O fascismo bate à porta
A primeira atitude de Temer, entronizado, foi iniciar o desmonte das modestas, mas fundamentais conquistas obtidas sob os governos petistas
Se compreendermos o fascismo como o culto a um Estado autoritário, que prega a eliminação a qualquer custo dos adversários e ignora os direitos individuais, então, o Brasil vive um preocupante flerte com essa perigosa forma de governar. Os Três Poderes vêm dando mostras suficientes de rompimento com as regras básicas da democracia e, pouco a pouco, vai se instaurando um clima de violência política que nos empurra para um impasse somente visto nesse país quando estivemos sob o regime de exceção das ditaduras civis e militares.
A conspiração para afastar a presidenta Dilma Rousseff do poder, insuflada pelo vice-presidente Michel Temer, executada pelo Congresso Nacional e avalizada pelo Judiciário, colocou em xeque os pressupostos da nossa jovem e frágil democracia, cassando, por puro revanchismo, os votos de 54 milhões de brasileiros. E a primeira atitude de Michel Temer, entronizado, foi iniciar o desmonte, uma a uma, das modestas, mas fundamentais conquistas obtidas sob os governos petistas de Luiz Inácio Lula da Silva e Dilma Rousseff.
De forma prepotente, sem qualquer consulta à sociedade, em poucos meses Michel Temer já decretou mudanças radicais e polêmicas nos sistemas de saúde, de educação e de previdência, numa clara sinalização de que seu governo não tem e nem terá como marca o diálogo com os mais amplos setores, mas apenas atenderá aos interesses daqueles que contribuíram para concretizar o impeachment de Dilma Rousseff, que, não por coincidência, enfileiram-se entre os derrotados nas urnas em 2014. Para não ser contestado, Temer veste-se com o manto da legalidade proporcionada por um Judiciário mais comprometido com um discurso baseado na moral do que no direito.
A perseguição seletiva patrocinada pelo Ministério Público Federal a membros do Governo petista tornou-se tão escancarada que o ministro da Justiça, Alexandre de Moraes, chegou a anunciar previamente uma nova etapa da Operação Lava Jato, em uma evidente irregularidade, já que se trata de ações sigilosas, às quais ele somente poderia ter acesso após efetivadas.

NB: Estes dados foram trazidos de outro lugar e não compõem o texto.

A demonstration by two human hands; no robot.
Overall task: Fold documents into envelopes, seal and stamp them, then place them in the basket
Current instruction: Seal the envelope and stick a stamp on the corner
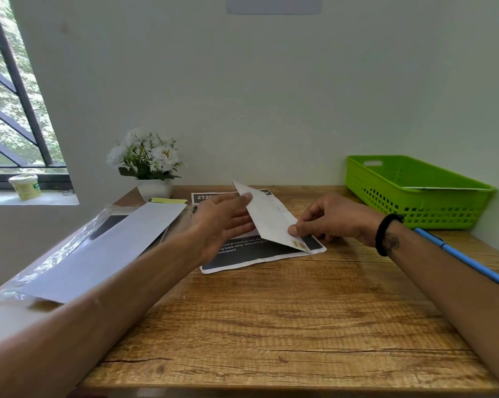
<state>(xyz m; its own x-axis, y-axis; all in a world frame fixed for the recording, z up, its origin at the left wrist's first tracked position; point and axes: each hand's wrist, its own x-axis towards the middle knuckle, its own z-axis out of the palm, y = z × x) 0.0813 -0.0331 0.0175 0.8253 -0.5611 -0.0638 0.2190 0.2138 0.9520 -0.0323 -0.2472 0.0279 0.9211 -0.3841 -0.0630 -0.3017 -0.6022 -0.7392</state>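
Note:
A white envelope (267,216) with a stamp at its lower corner is held tilted above a printed black-and-white sheet (259,254) lying on the wooden table. My right hand (333,218) pinches the envelope's lower right corner between thumb and fingers. My left hand (224,222) is beside the envelope's left edge, fingers straight and touching it near the top. The green basket (414,193) stands at the back right with a white envelope inside.
A stack of white envelopes in clear wrap (107,248) lies at the left. A white flower pot (153,168) stands at the back, a yellow note pad (168,201) beside it. A blue pen (463,258) lies at the right edge. A jar (24,186) sits on the window sill.

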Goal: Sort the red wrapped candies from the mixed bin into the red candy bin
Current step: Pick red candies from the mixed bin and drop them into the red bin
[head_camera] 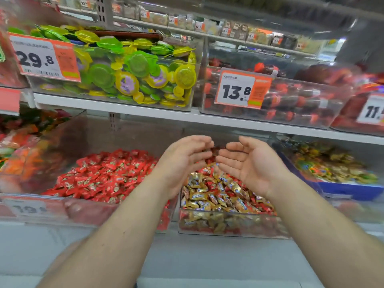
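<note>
The mixed bin (228, 225) on the lower shelf is a clear box of gold wrapped candies with red wrapped candies (211, 186) scattered among them. To its left stands the red candy bin (87, 213), heaped with red wrapped candies (104, 175). My left hand (182, 163) and my right hand (247, 163) hover above the back of the mixed bin, palms facing each other, fingers relaxed and slightly curved. Neither hand holds anything that I can see. The fingertips nearly meet over a few red candies at the back of the bin.
A white shelf edge (207, 119) runs just above my hands. On it sit a clear bin of green and yellow sweets (135, 75) and a bin of dark red packs (291, 100) with orange price tags. A blue-rimmed bin of mixed sweets (342, 183) stands at right.
</note>
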A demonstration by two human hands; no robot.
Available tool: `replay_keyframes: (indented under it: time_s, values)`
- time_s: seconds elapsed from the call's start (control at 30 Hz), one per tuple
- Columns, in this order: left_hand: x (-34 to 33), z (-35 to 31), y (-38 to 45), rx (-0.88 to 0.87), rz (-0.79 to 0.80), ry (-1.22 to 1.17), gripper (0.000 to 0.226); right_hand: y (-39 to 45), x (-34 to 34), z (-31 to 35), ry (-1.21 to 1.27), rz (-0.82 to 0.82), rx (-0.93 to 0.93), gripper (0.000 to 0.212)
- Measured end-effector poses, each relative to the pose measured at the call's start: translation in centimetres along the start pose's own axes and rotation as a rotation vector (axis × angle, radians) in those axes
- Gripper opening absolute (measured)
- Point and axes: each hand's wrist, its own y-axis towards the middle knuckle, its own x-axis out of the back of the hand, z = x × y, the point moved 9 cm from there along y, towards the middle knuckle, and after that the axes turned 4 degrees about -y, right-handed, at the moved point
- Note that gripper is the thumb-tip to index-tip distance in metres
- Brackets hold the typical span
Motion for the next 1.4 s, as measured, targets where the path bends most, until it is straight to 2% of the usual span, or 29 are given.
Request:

Todos os envolvidos em denúncias de corrupção devem ser processados, julgados e, se condenados, presos, mas obedecendo ao ordenamento jurídico.
Não é o que vem ocorrendo. Além da farsa montada para o golpe contra Dilma Rousseff e a escandalosa peça de convicções sem prova contra Lula da Silva, acompanhamos a espetaculosa prisão do ex-ministro Guido Mantega em um hospital, onde sua mulher estava internada para tratamento de um câncer. A ordem de detenção de Mantega se deu porque, segundo o juiz federal Sergio Moro, em liberdade o ex-ministro poderia atrapalhar as investigações. Mantega, que possui endereço conhecido e não representa perigo para a sociedade, foi solto horas depois pelo mesmo Moro, o que se constitui em uma perceptível tentativa de intimidação. Se agem assim com uma autoridade, de forma discricionária e descomedida, imaginem o que fariam conosco, cidadãos comuns...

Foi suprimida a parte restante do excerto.